EXERCISE REQUIREMENTS:
Only the lines from the one with "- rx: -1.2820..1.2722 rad" through the end of the material, both ends included, should be retyped exactly.

[[ DATASET CONTENT, beginning ]]

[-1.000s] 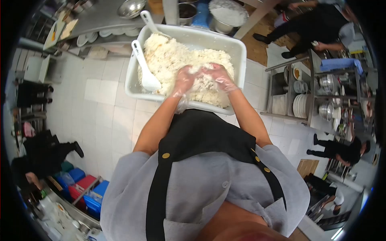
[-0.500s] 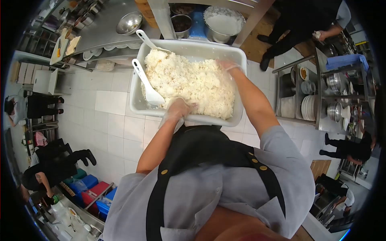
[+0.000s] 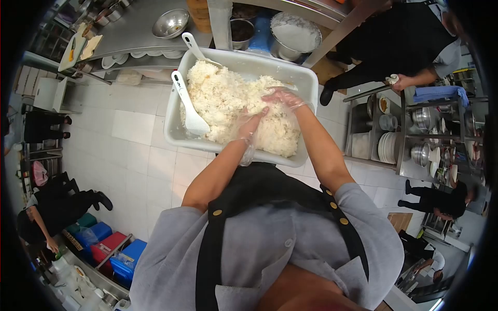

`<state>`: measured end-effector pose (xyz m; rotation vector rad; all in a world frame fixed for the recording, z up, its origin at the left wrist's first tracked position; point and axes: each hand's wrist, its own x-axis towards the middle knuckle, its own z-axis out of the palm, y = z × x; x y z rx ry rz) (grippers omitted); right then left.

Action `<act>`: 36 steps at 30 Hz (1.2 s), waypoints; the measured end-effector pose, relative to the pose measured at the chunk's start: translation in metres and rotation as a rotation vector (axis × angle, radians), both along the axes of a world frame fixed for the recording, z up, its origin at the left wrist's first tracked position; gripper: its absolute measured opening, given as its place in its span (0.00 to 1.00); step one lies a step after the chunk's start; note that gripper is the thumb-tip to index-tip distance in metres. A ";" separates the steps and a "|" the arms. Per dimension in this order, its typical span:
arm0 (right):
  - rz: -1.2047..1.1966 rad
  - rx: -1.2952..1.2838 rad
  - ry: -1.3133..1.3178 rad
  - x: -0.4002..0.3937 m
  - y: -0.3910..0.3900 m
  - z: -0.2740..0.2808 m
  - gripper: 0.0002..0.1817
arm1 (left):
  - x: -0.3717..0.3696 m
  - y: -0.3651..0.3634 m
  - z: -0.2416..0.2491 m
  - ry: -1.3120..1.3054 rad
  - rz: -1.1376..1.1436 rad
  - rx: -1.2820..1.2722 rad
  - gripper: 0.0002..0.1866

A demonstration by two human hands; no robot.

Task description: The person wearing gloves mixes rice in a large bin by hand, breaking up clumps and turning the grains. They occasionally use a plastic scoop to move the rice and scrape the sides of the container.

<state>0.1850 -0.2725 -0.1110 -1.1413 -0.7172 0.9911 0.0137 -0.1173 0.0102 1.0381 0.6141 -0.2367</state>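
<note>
A white rectangular tub (image 3: pixel 171 136) holds a large heap of cooked white rice (image 3: pixel 218 88). My left hand (image 3: pixel 251 126), in a clear plastic glove, is in the rice at the tub's near side. Its thumb stands apart, while some fingertips sink out of sight into the rice. My right hand (image 3: pixel 284 97), also gloved, lies on the right part of the heap with its fingers stretched toward the left. Two white rice paddles, one nearer (image 3: pixel 191 110) and one farther (image 3: pixel 195 47), rest at the tub's left end, touched by neither hand.
Beyond the tub stand a metal pot with white contents (image 3: pixel 295 33) and a steel counter with a metal bowl (image 3: pixel 170 24). A co-worker (image 3: pixel 386 41) stands at the far right near shelves with stacked plates (image 3: pixel 388 147). Colored bins (image 3: pixel 106 249) stand at lower left.
My right hand has come inward from the tub's right wall onto the rice. My left hand has shifted right and farther in, so the two hands are closer together.
</note>
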 end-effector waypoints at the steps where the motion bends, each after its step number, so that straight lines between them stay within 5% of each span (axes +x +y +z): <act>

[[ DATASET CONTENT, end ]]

ANSWER SECTION:
  - rx: -1.2820..1.2722 rad
  - gripper: 0.0002..0.1866

A demonstration by two human hands; no robot.

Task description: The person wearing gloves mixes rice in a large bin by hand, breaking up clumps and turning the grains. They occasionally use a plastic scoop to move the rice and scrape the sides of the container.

<state>0.1850 -0.2725 -0.1110 -1.1413 -0.7172 0.9911 0.0137 -0.1173 0.0102 1.0381 0.6141 -0.2367</state>
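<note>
A white rectangular tub (image 3: pixel 171 136) holds a large heap of cooked white rice (image 3: pixel 218 88). My left hand (image 3: pixel 251 126), in a clear plastic glove, is in the rice at the tub's near side. Its thumb stands apart, while some fingertips sink out of sight into the rice. My right hand (image 3: pixel 284 97), also gloved, lies on the right part of the heap with its fingers stretched toward the left. Two white rice paddles, one nearer (image 3: pixel 191 110) and one farther (image 3: pixel 195 47), rest at the tub's left end, touched by neither hand.
Beyond the tub stand a metal pot with white contents (image 3: pixel 295 33) and a steel counter with a metal bowl (image 3: pixel 170 24). A co-worker (image 3: pixel 386 41) stands at the far right near shelves with stacked plates (image 3: pixel 388 147). Colored bins (image 3: pixel 106 249) stand at lower left.
My right hand has come inward from the tub's right wall onto the rice. My left hand has shifted right and farther in, so the two hands are closer together.
</note>
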 end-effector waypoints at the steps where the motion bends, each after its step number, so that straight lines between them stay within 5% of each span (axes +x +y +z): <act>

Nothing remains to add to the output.